Retro-modern fusion gravel build madness. The new Superb!

M_Chavez

Senior Retro Guru
You'd think that after two failed modern gravel builds I'll give up on the idea of a gravel bike and ride an old 26er, but no, I'm too dang stubborn, so I decided to continue my quest for finding the right long-distance compromise between tarmac and offroading.
Also, the number of gravel events seems to be increasing all over the country, and I'm quite keen to ride in some of them, so a dedicated gravel bike won't be gathering dust in the shed.

My personal gravel requirements are:
- No pizzacutters. I have liberated my bike shed from these horrible abominations. Thank you @Woz for words of wisdom.
- Reasonable offroading capabilities, so ability to fit at least 42mm tyres + guards.
- Drop bars for long-distance hand comfort
- Reasonable rolling resistance for long rides on tarmac.
- 9x1 drivetrain

Most 700c frames seem to fail in 42mm+guards department, and the ones that do allow this clearance are huge (Spa roughstuff anyone?). The choice was down to 26" or 650B, and 650B tyre offerings seem to be better than 26" these days.

@Mickeyspinn has planted the idea in my head of using an old french randonneuse frameset with 650B wheels. Probably as a bad joke, but he didn't know that I was in an emotionally unstable state after having to strip & sell the last 2 gravel bikes and would take his advice seriously.

An evening on ebay has yielded me a 1950s French Liberia randonneuse frameset with Durifort forks and unknown steel frame tubing.
It is my understanding that Durifort is a French brand for "tuyau de gaz extraordinaire" - the French Reynaults so to speak.
Even if it doesn't ride like five-three-one-see, I welcome the opportunity to try out the 650B gravel concept for a very little financial outlay.

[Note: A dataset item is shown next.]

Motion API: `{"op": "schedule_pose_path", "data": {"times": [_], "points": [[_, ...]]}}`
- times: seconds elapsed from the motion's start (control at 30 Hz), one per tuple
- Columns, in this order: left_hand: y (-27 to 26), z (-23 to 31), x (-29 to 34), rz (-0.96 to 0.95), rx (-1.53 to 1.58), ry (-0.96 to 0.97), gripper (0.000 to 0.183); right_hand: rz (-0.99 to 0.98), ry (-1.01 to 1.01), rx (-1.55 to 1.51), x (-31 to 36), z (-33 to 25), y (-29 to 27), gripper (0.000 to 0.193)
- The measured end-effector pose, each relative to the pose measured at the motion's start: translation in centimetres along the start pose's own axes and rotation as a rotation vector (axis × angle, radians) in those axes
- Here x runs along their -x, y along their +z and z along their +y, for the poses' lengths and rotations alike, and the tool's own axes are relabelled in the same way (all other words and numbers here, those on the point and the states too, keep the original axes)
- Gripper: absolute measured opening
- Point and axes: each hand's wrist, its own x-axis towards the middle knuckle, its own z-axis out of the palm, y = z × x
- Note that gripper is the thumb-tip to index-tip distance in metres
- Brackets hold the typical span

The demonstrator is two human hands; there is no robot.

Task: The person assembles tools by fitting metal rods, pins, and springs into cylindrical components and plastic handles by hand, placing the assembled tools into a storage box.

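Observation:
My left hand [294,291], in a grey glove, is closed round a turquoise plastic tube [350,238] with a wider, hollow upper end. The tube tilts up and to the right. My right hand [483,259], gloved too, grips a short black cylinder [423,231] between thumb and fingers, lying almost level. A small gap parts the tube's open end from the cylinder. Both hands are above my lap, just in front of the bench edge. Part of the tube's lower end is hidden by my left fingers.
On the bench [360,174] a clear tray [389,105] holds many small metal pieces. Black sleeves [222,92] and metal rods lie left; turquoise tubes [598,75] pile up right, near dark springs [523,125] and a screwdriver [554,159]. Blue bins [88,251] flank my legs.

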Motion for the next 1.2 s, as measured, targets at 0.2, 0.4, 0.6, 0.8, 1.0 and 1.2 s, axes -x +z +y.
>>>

The frame was purchased from a seller called street-of-vintage-bike-2 who turned out to be quite a friendly chap. He listed the paint condition as "very bad" but assured me that damage & rust were purely cosmetic, and the frameset looked structurally sound.
I was reluctant to believe him, as the pictures, that made the Liberia look like a badly rusted frame in merde brown colour scheme. Not that I don't trust French ebay sellers, but it's more that in France a "structurally sound" frameset means that at least one of the seat stays is still attached to the seat tube and the rest is firmly secured with gaffer tape and jubilee clips.
Shipping from Grenoble (the hometown of Liberia bikes) + UK import tax cost as much as the frameset itself, but I didn't care that much, as my head was spinning with dreams about the new idiot bike project.

A bit about the frame:
The weight for a 57cm frame+forks is only 3.2kg. Quite light by gaspipe standards I think. Fork is 800g - the same as my Reynolds 531 sloping crown Bob Jackson.
Seat tube angle appears to be 72.5 and headtube looks like 72.5-73.
BB is French threaded - not a big issue these days.
96mm front spacing;
116mm rear spacing (!) took me by surprise, as the frame is equipped with an old-school simplex hanger;
The fork race diameter is 27mm, and the fork threads are 24tpi, so standard ISO/Italian/JIS. WTF Francois?! I wonder is the frame builder was guillotined for treason for this grave mistake. I'll try a JIS cup to see if it fits well into the headtube, otherwise, I'll need to order in a 27.0 Italian headset.
There is one downtube shifter mount, but it's not the modern M5 x 0.8. Could this be M5 x 1.0?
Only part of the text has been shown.